Quando partilhar, emprestar, alugar e trocar substituem “comprar”, o que deve saber o consumidor?

As trocas, partilhas, boleias sempre existiram na sociedade de consumo, no entanto, as tecnologias possibilitaram que novos modelos de negócio surgissem.

Em primeiro lugar, precisa de saber que está perante uma prática comercial que possibilita o acesso a bens e serviços, sem que haja necessariamente aquisição de um produto ou troca monetária entre as partes envolvidas. Falamos de alojamento para férias, de transportes partilhados, de aluguer de equipamentos, enfim um mundo de modelos de negócio à margem das tradicionais relações de consumo.

As trocas, partilhas, boleias sempre existiram na sociedade de consumo, no entanto, as tecnologias possibilitaram que novos modelos de negócio surgissem. Existe assim uma variedade de plataformas digitais que possibilitam que utilizadores que pretendem disponibilizar os seus bens ou serviços encontrem consumidores que estejam dispostos a partilhar.

É o consumo colaborativo. Este mecanismo de consumo está aí e procura aproximar o consumidor dos serviços e dos bens, facilitando a relação entre os pares.

Quais as vantagens deste negócio disruptivo?

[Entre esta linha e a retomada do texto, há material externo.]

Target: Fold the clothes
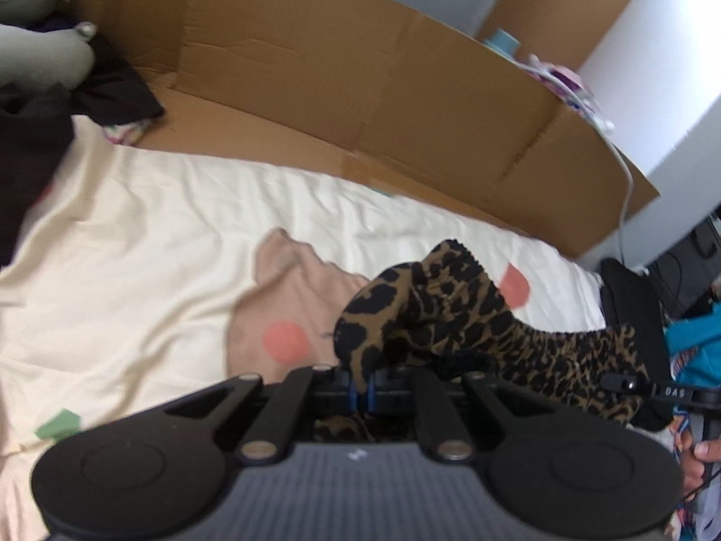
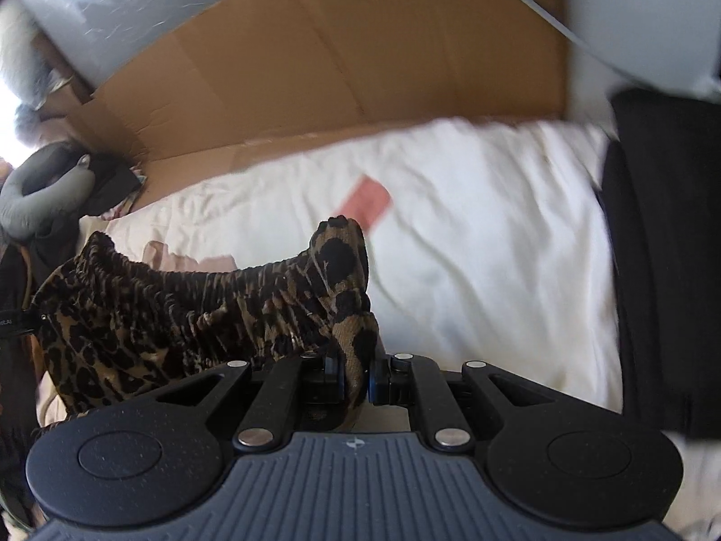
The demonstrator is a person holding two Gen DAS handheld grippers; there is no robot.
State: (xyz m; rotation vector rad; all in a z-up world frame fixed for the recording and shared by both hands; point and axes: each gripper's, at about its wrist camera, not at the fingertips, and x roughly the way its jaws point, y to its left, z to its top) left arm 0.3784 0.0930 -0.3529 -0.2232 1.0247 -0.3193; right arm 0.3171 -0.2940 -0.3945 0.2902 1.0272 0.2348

O consumo colaborativo fomenta a partilha de serviços e bens que possuímos, para que haja um melhor aproveitamento dos mesmos. A partilha é uma forma inteligente de evitar o desperdício e poupar algum dinheiro.

Mas existem perigos…

Uma vez que os consumidores estabelecem uma relação de consumo através de plataformas online, sem conhecer o outro utilizador que disponibiliza o bem ou serviço, o risco de incumprimento é maior. A confiança é a palavra-chave nestes modelos de negócio, o consumidor que opta por viajar à boleia com um terceiro que conheceu através de uma plataforma online, aceita correr o risco que qualquer boleia envolve.

No entanto, as plataformas também têm que assumir a responsabilidade no que toca ao funcionamento da mesma e têm o dever de acompanhar e desenvolver todas as diligências quando o consumidor apresenta um conflito ou reclamação.

Como se pode apoiar estes modelos de negócio protegendo o consumidor?

As especificidades do consumo colaborativo levaram a DECO a elaborar um Código de Conduta que pretende proteger os direitos e legítimos interesses dos consumidores.

É uma ferramenta de autorregulação, cujo trunfo principal consiste na sua capacidade para implementar e preservar a confiança dos consumidores relativamente às empresas aderentes, e, consequentemente, salvaguardar a própria concorrência e o cumprimento das regras legais.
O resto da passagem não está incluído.